= TASK INSTRUCTIONS =
All of the data is to be set down again without alteration.

------ RECORDED DATA

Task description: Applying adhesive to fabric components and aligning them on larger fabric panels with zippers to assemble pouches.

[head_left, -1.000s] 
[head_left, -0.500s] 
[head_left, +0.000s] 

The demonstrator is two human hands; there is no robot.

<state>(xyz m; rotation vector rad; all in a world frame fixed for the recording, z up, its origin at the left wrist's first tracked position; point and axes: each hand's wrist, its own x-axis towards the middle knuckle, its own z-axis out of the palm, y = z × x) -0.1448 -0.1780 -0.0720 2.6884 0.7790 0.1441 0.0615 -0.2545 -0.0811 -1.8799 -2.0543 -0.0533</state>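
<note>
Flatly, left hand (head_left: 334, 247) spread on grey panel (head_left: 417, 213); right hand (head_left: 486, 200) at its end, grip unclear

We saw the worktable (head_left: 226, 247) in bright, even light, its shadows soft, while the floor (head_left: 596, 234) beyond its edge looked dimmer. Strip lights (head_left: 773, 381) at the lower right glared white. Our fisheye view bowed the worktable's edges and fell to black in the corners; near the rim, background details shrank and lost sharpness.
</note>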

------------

= SOLUTION TO THE EXERCISE =
Task description: Applying adhesive to fabric components and aligning them on larger fabric panels with zippers to assemble pouches.

[head_left, -1.000s] 
[head_left, -0.500s] 
[head_left, +0.000s] 

The demonstrator is two human hands; there is no robot.

<state>(xyz m; rotation vector rad; all in a world frame fixed for the recording, z up, its origin at the left wrist's first tracked position; point and axes: each hand's wrist, its own x-axis towards the middle knuckle, its own z-axis out of the palm, y = z × x) -0.1448 -0.1780 -0.0720 2.6884 0.7790 0.1441 0.0615 -0.2545 -0.0811 -1.8799 -2.0543 -0.0533</state>
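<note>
Flatly, left hand (head_left: 334, 247) spread on grey panel (head_left: 417, 213); right hand (head_left: 486, 200) at its end, grip unclear

We saw the worktable (head_left: 226, 247) in bright, even light, its shadows soft, while the floor (head_left: 596, 234) beyond its edge looked dimmer. Strip lights (head_left: 773, 381) at the lower right glared white. Our fisheye view bowed the worktable's edges and fell to black in the corners; near the rim, background details shrank and lost sharpness.
</note>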

This response is now finished.